More lanes means a temporary decrease in congestion, which incentivizes people to choose automobiles as their primary form of transportation, which fills up the roads again. Repeat this cycle endlessly as roads are widened.

Basically widening roads doesn't decrease traffic in the long term. This is why LA and Houston and other car dominated places have wider roads than anywhere else and terrible traffic.

Google "Induced Demand" and you will find a ton of articles about this such as this one. http://www.citylab.com/commute/2015/11/californias-dot-admit...

The core issue is that automobile oriented infrastructure infrastructure isn't very efficient at moving people in the first place. If you're going to spend a lot of money to increase transportation capacity, extra car lanes is a poor choice.


If a full lane is dedicated to buses instead then that bus would be much faster than the cars stuck in traffic, while moving significantly more people.

Just like freeways - add more traffic lanes, get more traffic.

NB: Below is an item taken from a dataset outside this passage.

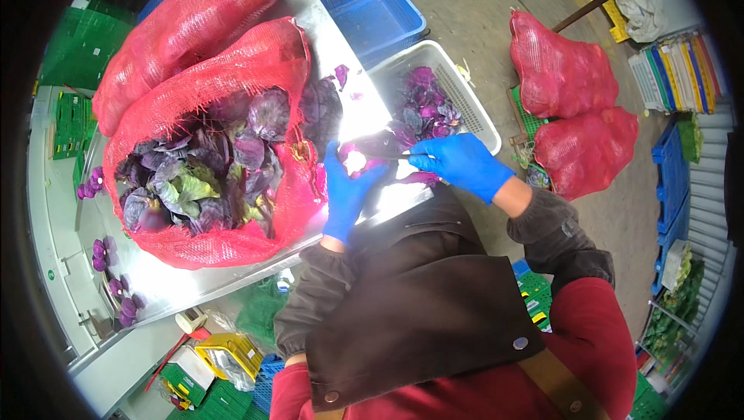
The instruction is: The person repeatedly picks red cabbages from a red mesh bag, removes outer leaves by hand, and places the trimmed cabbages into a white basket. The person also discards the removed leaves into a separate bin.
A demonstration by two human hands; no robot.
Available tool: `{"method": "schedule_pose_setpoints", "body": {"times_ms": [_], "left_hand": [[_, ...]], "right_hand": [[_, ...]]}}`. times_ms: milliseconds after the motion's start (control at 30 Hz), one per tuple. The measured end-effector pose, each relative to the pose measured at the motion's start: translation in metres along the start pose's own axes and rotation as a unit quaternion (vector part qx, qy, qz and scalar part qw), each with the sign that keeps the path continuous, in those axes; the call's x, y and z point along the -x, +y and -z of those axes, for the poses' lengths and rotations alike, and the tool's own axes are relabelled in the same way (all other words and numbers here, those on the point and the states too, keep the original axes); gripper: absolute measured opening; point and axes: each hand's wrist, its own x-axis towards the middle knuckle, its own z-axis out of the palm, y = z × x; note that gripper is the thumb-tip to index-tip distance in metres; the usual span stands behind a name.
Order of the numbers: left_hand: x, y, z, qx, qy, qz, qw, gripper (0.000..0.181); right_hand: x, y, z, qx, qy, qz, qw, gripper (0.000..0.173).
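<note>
My left hand (pixel 347 194), in a blue glove, steadies a red cabbage (pixel 372 150) over the metal table (pixel 363 89). A bright pale patch shows on the cabbage, perhaps its cut stem end. In my blue-gloved right hand (pixel 462 164) is a knife (pixel 392 157), its thin dark blade level and against or just over the cabbage. Left of my hands lies an opened red mesh sack (pixel 209 91) full of red cabbages (pixel 195 182) and loose outer leaves. Under the knife, a white plastic crate (pixel 479 112) beside the table holds purple trimmed leaves (pixel 430 100).
A second, filled red mesh sack (pixel 186 30) lies farther back on the table. Several small trimmed cabbages (pixel 128 306) line its left edge. A blue crate (pixel 372 7) stands beyond the white one. More filled red sacks (pixel 564 71) rest at right on the floor side.
</note>
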Motion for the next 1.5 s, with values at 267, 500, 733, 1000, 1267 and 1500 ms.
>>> {"method": "schedule_pose_setpoints", "body": {"times_ms": [267,500,733,1000,1267,1500], "left_hand": [[0.011,0.019,-0.015,-0.108,0.016,-0.072,0.991,0.098],[0.008,0.009,-0.012,-0.141,0.021,-0.099,0.985,0.097],[0.006,0.004,-0.011,-0.132,0.017,-0.121,0.984,0.098],[-0.001,-0.002,0.004,-0.101,-0.018,-0.059,0.993,0.099],[-0.021,0.015,0.027,-0.025,-0.143,-0.140,0.979,0.106],[-0.022,0.008,0.014,0.014,-0.117,-0.095,0.988,0.100]], "right_hand": [[0.000,0.025,0.001,-0.083,-0.049,-0.140,0.985,0.049],[0.009,0.006,0.012,-0.023,-0.088,-0.103,0.990,0.052],[-0.003,0.032,-0.007,-0.085,-0.076,-0.122,0.986,0.049],[-0.049,0.026,-0.097,-0.330,0.266,-0.032,0.905,0.044],[-0.072,0.036,-0.044,-0.214,0.092,-0.097,0.968,0.041],[-0.055,0.017,-0.022,-0.282,0.019,-0.052,0.958,0.045]]}}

Is that dedicated lane cheaper? In many cities that are facing a traffic crunch, they've already made all of the "easy" road improvements -- for example, 101 in the SF Bay Area is pretty much all built in to the center median, so adding new lanes means adding outside lanes (which requires rebuilding every bridge and intersection).

It'd be cheaper, of course, to take an existing lane and convert it to a bus-only lane, but that's politically infeasible.


That's not the whole picture. The article doesn't directly mention the economic benefits from more people being able to access an area. My guess is that it works something like this:

Let's say you change a 3 lane road to a 6 lane road, and double the capacity. While some people from nearby roads will decide to start using the new road, a lot of increased usage over time will come from the new development that's made possible by the improved capacity. Strip malls will open up, new subdivisions or condos will go in, business centers will open, etc. Which is all fine, but it means that ultimately road usage will increase until some pain-of-driving threshold is reached, at which it'll level out.


If there's less congestion, doesn't that a) help with clearing the streets so that buses run faster, b) broaden ridership so it's not just "those people" on transit, and c) help get a larger body of the population lobbying for no-brainer improvements like dedicated lanes, shorter headways, etc?

So increase traffic now, to MAYBE build more public transit later? Sounds wonderful

I think adding more lanes is a mental trap. It seems like when you have a lot of traffic, what you need to do is add more capacity to your road. But that doesn't end up working the way you'd expect, roads aren't like pipelines, because a road network is not only capacity for transportation but a subtle system of incentives. It's easy to add capacity and lose throughput because you change people's decision making and reap results you didn't anticipate.

So, I would say, invest in a bus system to make better use of the lanes you have. Invest in a subway system to give people safe, cheap alternatives to car ownership. Change zoning so that people don't have to travel so far to get where they want to go.

These are all incredibly expensive, a subway is certainly more expensive than adding a lane, but they have the advantage of actually addressing the problem. Transport really matters and we need to pony up for it, and we'll reap the benefits for generations.


Expanding the network (more routes, right?) achieves improvements, yes, Adding capacity to existing lanes, though? Continued congestion.

Plus more busses means less congestion and smoother traffic causes less emissions.

Great point that I hadn't considered before. Like how adding more lanes to a road just creates more traffic. I hope things don't go that way but I can see it happening.

There's a well known effect, called induced demand, where building more roads cause traffic to increase. Doing the reverse will decrease traffic, then transit won't have to scale up nearly as much as we might assume.